**EXERCISE INSTRUCTIONS**
Every line of the listing below is to be duplicated exactly, with the pictures left out.

[SUPPLIED DATA — start]

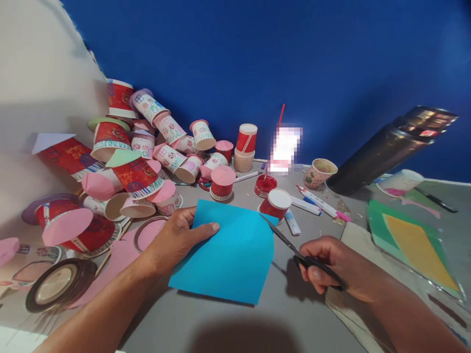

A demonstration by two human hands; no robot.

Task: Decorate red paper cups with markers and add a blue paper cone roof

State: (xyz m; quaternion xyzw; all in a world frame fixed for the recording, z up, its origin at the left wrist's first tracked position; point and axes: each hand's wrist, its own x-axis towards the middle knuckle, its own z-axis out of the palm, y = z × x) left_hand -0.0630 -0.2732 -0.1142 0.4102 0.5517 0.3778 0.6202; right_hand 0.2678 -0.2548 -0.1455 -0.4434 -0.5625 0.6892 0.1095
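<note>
Blue paper (231, 255) pinched, scissors (285, 240) gripped

My left hand (180, 233) is closed on the paper's left edge, my thumb lying flat on top and the fingers out of sight beneath. The sheet sits at the centre of the frame, tilted above the grey table (294, 323).

My right hand (333, 255), right of centre, is wrapped around the black handles, fingers curled at the loops. The blades look nearly together, touching the sheet's curved upper right edge, with a small blue point of paper beyond them. Just behind that corner stands a red cup (274, 203).
</note>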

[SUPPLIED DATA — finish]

**ANSWER FOR THE TASK**
A demonstration by two human hands; no robot.

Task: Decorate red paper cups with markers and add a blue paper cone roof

State: (xyz m; quaternion xyzw; all in a world frame fixed for the recording, z up, its origin at the left wrist's first tracked position; point and axes: each hand's wrist, its own x-axis towards the middle knuckle, its own z-axis out of the palm, y = z × x) left_hand -0.0630 -0.2732 -0.1142 0.4102 0.5517 0.3778 0.6202; right_hand 0.2678 -0.2548 -0.1455 -0.4434 -0.5625 0.6892 0.1095
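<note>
Blue paper (231, 255) pinched, scissors (285, 240) gripped

My left hand (180, 233) is closed on the paper's left edge, my thumb lying flat on top and the fingers out of sight beneath. The sheet sits at the centre of the frame, tilted above the grey table (294, 323).

My right hand (333, 255), right of centre, is wrapped around the black handles, fingers curled at the loops. The blades look nearly together, touching the sheet's curved upper right edge, with a small blue point of paper beyond them. Just behind that corner stands a red cup (274, 203).
</note>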

This exercise requires no additional answer.